Da vasta filmografia de Jean-Luc Godard (n. 1930), estamos habituados a destacar títulos como “O Acossado” (1959) ou “Pedro, o Louco” (1965), afinal momentos marcantes na definição e no impacto, quer comercial, quer artístico, da Nova Vaga francesa. Vale a pena, por isso mesmo, conhecermos “Fim de Semana” (original: “Weekend”), produção de 1967, disponível em streaming, muitas vezes apontada como um fim simbólico da própria Nova Vaga.
Porquê?
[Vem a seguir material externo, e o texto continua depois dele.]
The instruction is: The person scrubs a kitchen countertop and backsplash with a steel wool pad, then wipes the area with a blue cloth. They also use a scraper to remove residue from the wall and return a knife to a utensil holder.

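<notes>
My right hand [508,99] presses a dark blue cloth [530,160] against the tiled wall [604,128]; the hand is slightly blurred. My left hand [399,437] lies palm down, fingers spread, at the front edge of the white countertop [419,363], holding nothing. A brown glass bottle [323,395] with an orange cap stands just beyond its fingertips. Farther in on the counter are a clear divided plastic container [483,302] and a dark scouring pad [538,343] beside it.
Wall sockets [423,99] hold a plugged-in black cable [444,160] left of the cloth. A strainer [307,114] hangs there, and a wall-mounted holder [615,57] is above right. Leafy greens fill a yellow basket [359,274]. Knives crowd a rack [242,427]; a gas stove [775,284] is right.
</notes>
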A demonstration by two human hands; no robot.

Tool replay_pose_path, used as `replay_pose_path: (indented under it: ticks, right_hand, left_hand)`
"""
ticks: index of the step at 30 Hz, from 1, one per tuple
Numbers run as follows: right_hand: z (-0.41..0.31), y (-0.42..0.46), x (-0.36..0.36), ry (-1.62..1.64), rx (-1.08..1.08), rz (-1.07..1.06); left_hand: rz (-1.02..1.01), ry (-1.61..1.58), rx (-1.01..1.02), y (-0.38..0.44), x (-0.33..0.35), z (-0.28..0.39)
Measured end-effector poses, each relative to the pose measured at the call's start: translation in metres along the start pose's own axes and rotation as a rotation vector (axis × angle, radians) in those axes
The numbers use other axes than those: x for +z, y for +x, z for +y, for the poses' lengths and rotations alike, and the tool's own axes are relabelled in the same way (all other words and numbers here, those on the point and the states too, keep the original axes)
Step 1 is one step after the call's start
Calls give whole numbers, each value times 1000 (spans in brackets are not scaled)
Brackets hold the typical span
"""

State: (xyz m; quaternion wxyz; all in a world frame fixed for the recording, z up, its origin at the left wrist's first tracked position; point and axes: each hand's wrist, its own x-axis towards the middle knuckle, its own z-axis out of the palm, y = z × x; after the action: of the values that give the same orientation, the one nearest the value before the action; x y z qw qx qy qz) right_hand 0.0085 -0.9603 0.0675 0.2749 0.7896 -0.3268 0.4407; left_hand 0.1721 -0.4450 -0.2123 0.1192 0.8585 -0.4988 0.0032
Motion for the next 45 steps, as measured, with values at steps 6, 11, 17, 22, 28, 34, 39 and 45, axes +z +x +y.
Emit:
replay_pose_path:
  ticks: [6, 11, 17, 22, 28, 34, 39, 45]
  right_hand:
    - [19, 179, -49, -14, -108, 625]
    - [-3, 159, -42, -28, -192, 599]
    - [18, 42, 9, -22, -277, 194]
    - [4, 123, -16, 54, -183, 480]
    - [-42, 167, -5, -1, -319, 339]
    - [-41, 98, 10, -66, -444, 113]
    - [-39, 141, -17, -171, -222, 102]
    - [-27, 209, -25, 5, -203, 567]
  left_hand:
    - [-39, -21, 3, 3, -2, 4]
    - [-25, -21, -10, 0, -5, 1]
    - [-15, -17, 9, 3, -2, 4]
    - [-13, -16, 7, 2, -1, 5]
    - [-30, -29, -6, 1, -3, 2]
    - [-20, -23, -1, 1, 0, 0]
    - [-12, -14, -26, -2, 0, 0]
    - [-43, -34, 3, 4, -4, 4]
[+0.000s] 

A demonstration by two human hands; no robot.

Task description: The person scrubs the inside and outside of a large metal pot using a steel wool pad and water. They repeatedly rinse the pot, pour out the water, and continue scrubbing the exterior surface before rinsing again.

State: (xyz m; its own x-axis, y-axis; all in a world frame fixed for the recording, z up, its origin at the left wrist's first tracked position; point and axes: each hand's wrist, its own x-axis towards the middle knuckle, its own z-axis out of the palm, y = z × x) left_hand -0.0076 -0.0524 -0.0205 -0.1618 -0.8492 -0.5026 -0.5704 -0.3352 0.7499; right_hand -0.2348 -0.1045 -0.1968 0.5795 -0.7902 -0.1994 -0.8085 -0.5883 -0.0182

Sobretudo porque “Fim de Semana” é um filme construído a partir de duas componentes radicais: primeiro, uma lógica experimental que, de facto, abriu as linguagens do cinema a novas e fascinantes possibilidades de comunicação; depois, um enorme desencanto moral face aos problemas internos da sociedade francesa da época ou, genericamente, aos valores da chamada “sociedade de consumo” — por alguma razão, o filme passou a ser apontado como um retrato premonitório das convulsões sociais e filosóficas de Maio 68.
No centro dos acontecimentos está um casal interpretado por Jean Yanne e Mireille Darc, na altura muito populares junto dos espectadores franceses. A sua deambulação de “fim de semana” — primeiro familiar, depois através das estradas de França — vai-se transfigurar numa colagem de situações tensas, por vezes violentas, reflectindo um estado das coisas em que os mais básicos valores humanos parecem drasticamente ameaçados. Exemplo célebre dessa visão é a sequência de um dantesco engarrafamento de trânsito…
Historicamente, para Godard, este foi também um filme de “fim de ciclo”, já que, durante alguns anos, o seu trabalho prosseguiria através de alguns títulos de reflexão explicitamente política, a começar por “Le Gai Savoir” (1969), quase sempre produzidos por canais televisivos de vários países europeus. Assim, se “Fim de Semana” encerra a Nova Vaga, é também uma proposta de acção e reflexão à procura de novos modelos de pensar, produzir e difundir o cinema.